Bien que Mikal Bridges ait accepté une prolongation de contrat qui lui verse un peu moins que ce qu’il aurait autrement commandé sur le marché libre, acceptant un accord de quatre ans d’une valeur de 150 millions de dollars, les New York Knicks semblent toujours prêts à rester une équipe de plafond de salaire de deuxième niveau la saison prochaine – en supposant qu’ils peuvent re-signer le centre clé Mitchell Robinson.
Cette évaluation provient de Yossi Gozlan, qui fournit une analyse approfondie de la situation du plafond salarial des Knicks dans sa newsletter, Le troisième tablier (Link Subsk).
Gozlan souligne une fonctionnalité inhabituelle du contrat de Bridges: un botteur commercial fixé à 5,69%. Cette clause permet le joueur à un bonus important s’il est échangé, ce qui pourrait représenter environ 6,17 millions de dollars au cours de l’intersaison 2026.
Ce bonus est remarquable car il compense presque parfaitement le montant que les ponts ont effectivement abandonné en acceptant son extension actuelle au lieu de tenir son contrat potentiel maximal, qui aurait été près de 156,17 millions de dollars.
En d’autres termes, alors que Bridges a accepté un peu moins d’argent à l’avance, la disposition du botteur commercial le protège en cas de futur métier, offrant une incitation financière considérable.

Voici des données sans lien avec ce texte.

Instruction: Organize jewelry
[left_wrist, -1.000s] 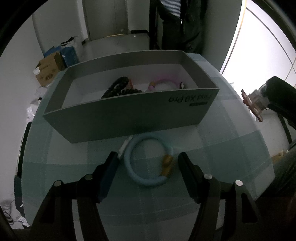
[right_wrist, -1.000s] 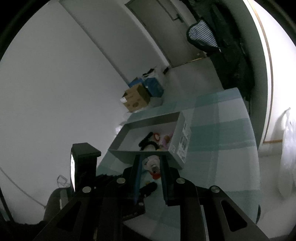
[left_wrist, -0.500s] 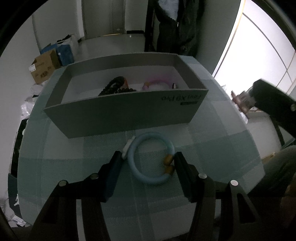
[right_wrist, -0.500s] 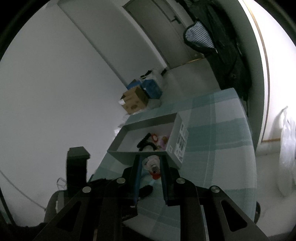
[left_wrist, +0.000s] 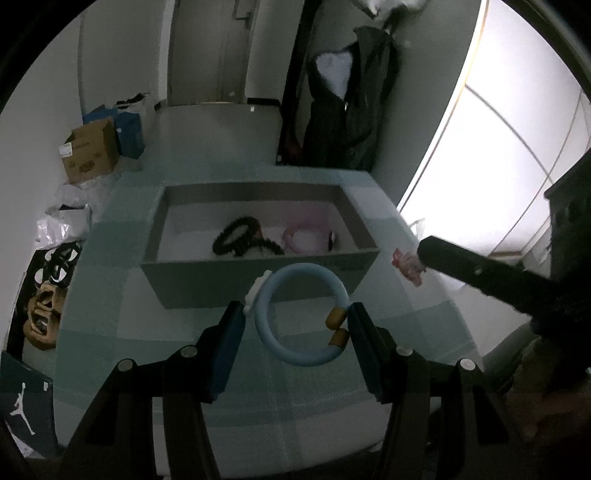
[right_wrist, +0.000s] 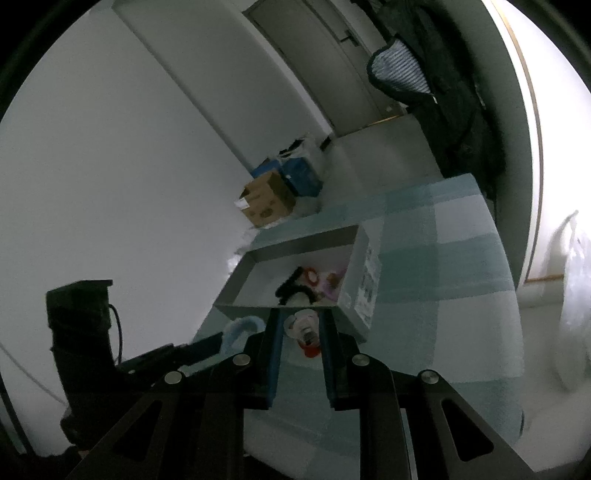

Du point de vue de la consolidation d’équipe, l’espace de plafond des Knicks et les engagements salariaux suggèrent qu’ils fonctionneront probablement sous le seuil du «deuxième tablier» – un niveau de plafond salarial plus restrictif qui limite la capacité de l’équipe à ajouter des joueurs supplémentaires via certains types d’exceptions – s’ils conservent Robinson.
Cela crée des défis pour le front office des Knicks alors qu’ils essaient d’équilibrer le maintien de leur liste de base tout en restant suffisamment flexible pour améliorer l’équipe.